**Work to complete:** Strip the pictures, then copy the remaining data exactly as it stands.

**Dataset excerpt:**
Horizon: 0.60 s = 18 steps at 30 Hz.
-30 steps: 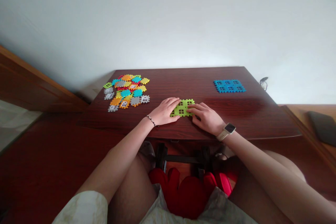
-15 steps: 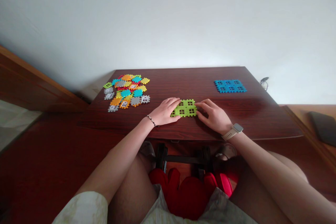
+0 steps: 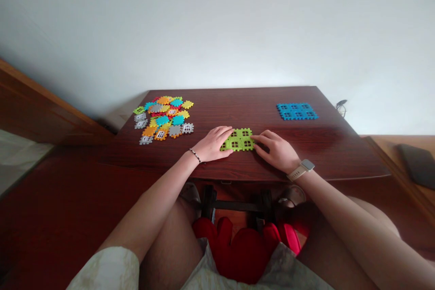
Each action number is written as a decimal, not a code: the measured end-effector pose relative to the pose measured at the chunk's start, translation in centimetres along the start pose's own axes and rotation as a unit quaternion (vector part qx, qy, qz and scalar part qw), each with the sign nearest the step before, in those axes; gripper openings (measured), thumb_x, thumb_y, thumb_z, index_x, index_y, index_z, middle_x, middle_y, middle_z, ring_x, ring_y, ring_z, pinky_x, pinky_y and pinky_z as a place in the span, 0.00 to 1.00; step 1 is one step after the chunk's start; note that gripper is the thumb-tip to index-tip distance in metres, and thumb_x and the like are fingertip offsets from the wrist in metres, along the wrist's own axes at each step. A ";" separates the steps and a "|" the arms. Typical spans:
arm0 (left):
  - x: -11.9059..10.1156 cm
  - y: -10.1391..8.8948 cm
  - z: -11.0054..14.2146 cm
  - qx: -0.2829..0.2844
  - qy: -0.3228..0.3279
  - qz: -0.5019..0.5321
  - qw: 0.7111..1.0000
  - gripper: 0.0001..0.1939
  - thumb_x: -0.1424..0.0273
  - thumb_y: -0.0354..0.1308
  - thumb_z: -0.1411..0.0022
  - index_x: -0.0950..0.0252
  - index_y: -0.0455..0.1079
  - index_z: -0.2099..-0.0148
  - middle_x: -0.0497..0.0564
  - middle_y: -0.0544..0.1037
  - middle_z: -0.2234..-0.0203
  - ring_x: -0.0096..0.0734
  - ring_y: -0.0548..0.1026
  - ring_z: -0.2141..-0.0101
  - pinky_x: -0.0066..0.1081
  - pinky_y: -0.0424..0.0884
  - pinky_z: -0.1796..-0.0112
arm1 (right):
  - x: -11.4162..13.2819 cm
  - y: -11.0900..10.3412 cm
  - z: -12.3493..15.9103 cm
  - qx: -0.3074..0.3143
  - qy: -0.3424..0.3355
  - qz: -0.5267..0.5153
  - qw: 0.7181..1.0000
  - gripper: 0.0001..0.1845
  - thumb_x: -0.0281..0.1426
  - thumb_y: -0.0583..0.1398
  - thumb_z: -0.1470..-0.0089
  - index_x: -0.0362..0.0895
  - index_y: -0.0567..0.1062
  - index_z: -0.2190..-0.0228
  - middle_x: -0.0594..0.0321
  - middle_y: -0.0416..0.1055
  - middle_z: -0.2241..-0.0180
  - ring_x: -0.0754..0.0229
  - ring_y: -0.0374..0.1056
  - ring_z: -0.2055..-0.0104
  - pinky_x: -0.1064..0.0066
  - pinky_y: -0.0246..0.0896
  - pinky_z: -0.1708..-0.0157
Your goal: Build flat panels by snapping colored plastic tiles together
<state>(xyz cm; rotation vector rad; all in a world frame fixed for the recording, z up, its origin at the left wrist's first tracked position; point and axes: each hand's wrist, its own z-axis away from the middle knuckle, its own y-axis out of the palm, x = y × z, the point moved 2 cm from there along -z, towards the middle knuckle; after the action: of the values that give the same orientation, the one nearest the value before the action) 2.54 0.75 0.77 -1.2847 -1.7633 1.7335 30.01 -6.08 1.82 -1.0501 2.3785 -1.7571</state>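
At the left of the wooden table (image 3: 238,99), a loose pile of colored plastic tiles (image 3: 165,118) is lying near you. Your left hand (image 3: 213,144) is resting flat and open, with its fingers over the left edge of the green joined tiles (image 3: 238,139). These tiles are looking light and stiff, so the notched edges are the good place for holding. Your right hand (image 3: 276,151) is curving, fingertips at the right edge; I cannot tell if it is pinching. Farther right, a blue tile panel (image 3: 297,111) is lying well apart.

A loose heap of multicoloured plastic interlocking tiles (image 3: 163,118) lies on the left of the dark-red wooden desk (image 3: 238,99), a flat blue plastic tile panel (image 3: 297,111) on the right, and a flat green plastic tile panel (image 3: 239,139) between the 2, nearer the front edge.
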 end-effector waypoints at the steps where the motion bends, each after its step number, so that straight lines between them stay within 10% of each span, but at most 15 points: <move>1: 0.0 0.0 0.0 0.000 0.001 -0.001 1.000 0.39 0.55 0.59 0.28 0.67 0.56 0.24 0.66 0.61 0.26 0.54 0.59 0.26 0.53 0.56 0.26 | 0.0 0.0 0.0 0.000 -0.001 0.001 1.000 0.19 0.38 0.58 0.28 0.48 0.79 0.42 0.52 0.77 0.53 0.46 0.76 0.52 0.54 0.76 0.49; 18: 0.0 0.0 0.1 -0.001 0.003 0.001 1.000 0.38 0.55 0.59 0.27 0.65 0.56 0.23 0.65 0.61 0.26 0.55 0.58 0.26 0.54 0.56 0.26 | 0.2 0.0 0.1 0.004 0.003 0.019 1.000 0.19 0.39 0.58 0.28 0.48 0.81 0.43 0.52 0.77 0.55 0.47 0.77 0.53 0.56 0.76 0.53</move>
<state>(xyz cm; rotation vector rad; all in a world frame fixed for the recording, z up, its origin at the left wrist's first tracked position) 2.49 0.74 0.75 -1.2926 -1.7618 1.7268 29.92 -6.22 1.87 -0.9923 2.3764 -1.7581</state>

**Response box:**
Horizon: 0.60 s = 18 steps at 30 Hz.
-30 steps: 
-15 steps: 
+0 steps: 
Each action number is written as a decimal, not a code: the measured end-effector pose relative to the pose measured at the chunk's start, translation in centimetres along the start pose's own axes and rotation as a unit quaternion (vector part qx, qy, qz and scalar part qw), each with the sign nearest the step before, in those axes; gripper openings (measured), thumb_x, thumb_y, thumb_z, index_x, index_y, index_z, middle_x, middle_y, middle_z, ring_x, ring_y, ring_z, pinky_x, pinky_y and pinky_z as a place in the span, 0.00 to 1.00; step 1 is one step after the chunk's start; note that gripper is the thumb-tip to index-tip distance in metres, and thumb_x and the like are fingertip offsets from the wrist in metres, along the wrist's own axes at each step. A ";" separates the steps and a "|" the arms. Typical spans:
arm0 (left):
  - x: -11.9059..10.1156 cm
  - y: -10.1391..8.8948 cm
  - z: -11.0054..14.2146 cm
  - qx: -0.2829..0.2844
  - qy: -0.3228..0.3279
  - qz: -0.5019..0.5321
  - qw: 0.7111..1.0000
  - gripper: 0.0001..0.1939
  - thumb_x: -0.1424..0.0273
  - thumb_y: -0.0354..0.1308
  - thumb_z: -0.1411..0.0022
  - index_x: -0.0950..0.0252
  - index_y: -0.0455..0.1079
  - index_z: -0.2099..-0.0148
  - middle_x: -0.0497..0.0564
  - middle_y: -0.0544..0.1037
  - middle_z: -0.2234..-0.0203
  - ring_x: -0.0096..0.0734
  - ring_y: -0.0548..0.1026
  - ring_z: -0.2141..-0.0101
  - pinky_x: -0.0066..0.1081
  - pinky_y: -0.0424..0.0884
  - pinky_z: -0.1796..-0.0112
arm1 (right):
  - x: -11.4162..13.2819 cm
  - y: -11.0900..10.3412 cm
  - z: -12.3493..15.9103 cm
  - qx: -0.3074..0.3143
  - qy: -0.3424..0.3355
  - qz: -0.5267..0.5153
  - qw: 0.7181..1.0000
  - gripper: 0.0001..0.1845
  - thumb_x: -0.0281..0.1426
  - thumb_y: -0.0583..0.1398
  - thumb_z: -0.1470..-0.0089
  - index_x: -0.0362..0.0895
  - index_y: -0.0567..0.1062
  - index_z: -0.2190..-0.0228
  - middle_x: -0.0594..0.0321
  - middle_y: -0.0416..0.1055
  - middle_z: -0.2241..-0.0180
  - ring_x: -0.0754..0.0229
  - ring_y: -0.0374..0.1056
  - ring_z: -0.2055..-0.0104
  - pinky_x: -0.1064..0.0066
  - pinky_y: -0.0246..0.0896
  - pinky_z: -0.1708..-0.0157
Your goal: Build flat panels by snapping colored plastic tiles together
<state>(xyz cm; rotation vector rad; all in a world frame fixed for the recording, z up, its origin at the left wrist's first tracked position; point and axes: each hand's wrist, its own z-axis away from the middle knuckle, its own y-axis out of the palm, x = y × z, the point moved 2 cm from there along -z, towards the middle knuckle; after the action: of the values that give the same orientation, the one nearest the value before the action) 2.54 0.75 0.77 -1.2847 -1.7633 1.7335 30.01 -6.08 1.82 -1.0501 2.3785 -1.7571</state>
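At the left of the wooden table (image 3: 238,99), a loose pile of colored plastic tiles (image 3: 165,118) is lying near you. Your left hand (image 3: 213,144) is resting flat and open, with its fingers over the left edge of the green joined tiles (image 3: 238,139). These tiles are looking light and stiff, so the notched edges are the good place for holding. Your right hand (image 3: 276,151) is curving, fingertips at the right edge; I cannot tell if it is pinching. Farther right, a blue tile panel (image 3: 297,111) is lying well apart.

A loose heap of multicoloured plastic interlocking tiles (image 3: 163,118) lies on the left of the dark-red wooden desk (image 3: 238,99), a flat blue plastic tile panel (image 3: 297,111) on the right, and a flat green plastic tile panel (image 3: 239,139) between the 2, nearer the front edge.
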 end-effector waypoints at the steps where the motion bends, each after its step number, so that straight lines between them stay within 10% of each span, but at most 15 points: <move>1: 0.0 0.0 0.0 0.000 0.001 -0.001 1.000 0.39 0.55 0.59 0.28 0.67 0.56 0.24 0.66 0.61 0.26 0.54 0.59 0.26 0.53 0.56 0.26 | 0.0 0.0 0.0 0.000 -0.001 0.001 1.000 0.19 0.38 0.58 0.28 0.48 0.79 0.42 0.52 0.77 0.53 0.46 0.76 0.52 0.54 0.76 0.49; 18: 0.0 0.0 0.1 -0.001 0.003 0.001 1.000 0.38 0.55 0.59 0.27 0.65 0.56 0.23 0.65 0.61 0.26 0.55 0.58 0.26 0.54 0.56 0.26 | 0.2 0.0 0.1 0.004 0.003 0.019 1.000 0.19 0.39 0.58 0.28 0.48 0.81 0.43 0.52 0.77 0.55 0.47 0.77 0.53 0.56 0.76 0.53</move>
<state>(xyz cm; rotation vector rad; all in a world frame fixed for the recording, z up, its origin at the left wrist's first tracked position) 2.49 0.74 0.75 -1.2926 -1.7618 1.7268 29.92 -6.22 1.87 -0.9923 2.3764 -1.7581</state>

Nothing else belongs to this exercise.